I recently swapped out my 5700 shifters, derailleurs, and chain to 9000 (6800 for cassette). I kept the 5700 brakes and the fsa crankset that came with the bike (for now). I have an upgrade for the crankset on order and I have a couple other things on the bike I plan on swapping out but I was wondering if I should prioritize getting the 9000 brakes on there first. Is there any braking difference between the br-5700 to the br-9000 or is it just a matter of weight?


----------



## MMsRepBike (Apr 1, 2014)

I would do the brakes first.

Yes, there's a difference, the new 9000 are SLR-EV. It's their new technology
and I find them superior. 

I have a bike with 6770 levers and therefore 6700 brakes. I thought for quite some time while using it and the new SLR-EV setups on other bikes that they were about the same. Not so. I didn't ride the older setup for almost a season (6700 which is the Super SLR technology) and when I rode it this spring I noticed a clear difference in braking vs. the 5800 and 6800 bikes I had been on. Same exact wheels and pads, like literally take the pads out of one and put them in the other when wheels switch. The new brakes work much better with the new designed hoods and make a huge difference, especially when braking from up on the hoods.

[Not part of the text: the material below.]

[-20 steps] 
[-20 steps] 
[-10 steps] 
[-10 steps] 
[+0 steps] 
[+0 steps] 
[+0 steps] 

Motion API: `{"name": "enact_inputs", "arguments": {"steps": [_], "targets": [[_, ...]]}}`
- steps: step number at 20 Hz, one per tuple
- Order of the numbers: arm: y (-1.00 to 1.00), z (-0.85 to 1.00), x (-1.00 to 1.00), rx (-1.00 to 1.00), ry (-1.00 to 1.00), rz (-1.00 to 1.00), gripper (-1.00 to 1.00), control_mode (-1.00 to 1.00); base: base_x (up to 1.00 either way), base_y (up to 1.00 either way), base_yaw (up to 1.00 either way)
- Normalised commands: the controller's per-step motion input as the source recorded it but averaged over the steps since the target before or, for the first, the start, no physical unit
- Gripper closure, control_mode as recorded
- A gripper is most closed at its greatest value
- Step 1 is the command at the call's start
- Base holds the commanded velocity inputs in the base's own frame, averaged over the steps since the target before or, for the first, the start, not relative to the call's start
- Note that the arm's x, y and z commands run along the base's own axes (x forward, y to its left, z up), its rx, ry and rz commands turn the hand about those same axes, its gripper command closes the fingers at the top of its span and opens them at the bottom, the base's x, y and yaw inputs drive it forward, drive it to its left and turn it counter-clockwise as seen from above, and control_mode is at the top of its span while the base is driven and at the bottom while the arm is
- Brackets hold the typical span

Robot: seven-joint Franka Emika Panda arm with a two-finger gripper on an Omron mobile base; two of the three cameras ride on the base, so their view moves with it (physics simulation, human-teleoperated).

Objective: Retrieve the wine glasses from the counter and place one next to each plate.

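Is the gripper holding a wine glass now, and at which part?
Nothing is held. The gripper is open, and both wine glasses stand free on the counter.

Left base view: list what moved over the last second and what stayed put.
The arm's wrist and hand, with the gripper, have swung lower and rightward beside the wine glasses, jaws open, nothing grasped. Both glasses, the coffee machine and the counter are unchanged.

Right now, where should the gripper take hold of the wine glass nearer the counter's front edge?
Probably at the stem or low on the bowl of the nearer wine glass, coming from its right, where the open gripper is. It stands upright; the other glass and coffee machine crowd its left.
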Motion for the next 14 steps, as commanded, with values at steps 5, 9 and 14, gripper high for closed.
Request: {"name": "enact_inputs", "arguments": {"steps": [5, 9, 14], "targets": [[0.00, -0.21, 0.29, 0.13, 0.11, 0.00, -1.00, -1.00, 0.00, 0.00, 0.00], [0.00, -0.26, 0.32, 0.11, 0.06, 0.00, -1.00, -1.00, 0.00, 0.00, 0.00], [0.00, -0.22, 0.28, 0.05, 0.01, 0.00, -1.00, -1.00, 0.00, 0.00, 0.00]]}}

You will get an even larger notice of difference and benefit than me. I keep my systems matched, you're currently mis-matching Super SLR and SLR-EV. A matched system will always out perform a mis-matched on in this case so you're at the bottom of the barrel currently in terms of performance from your brake setup. Switching to 9000 brakes will be something you notice immediately and it will make a huge impact.

And you probably don't need it, but:


----------



## taodemon (Mar 17, 2014)

Thanks, sounds like I'll make the brakes the next item on the list.


----------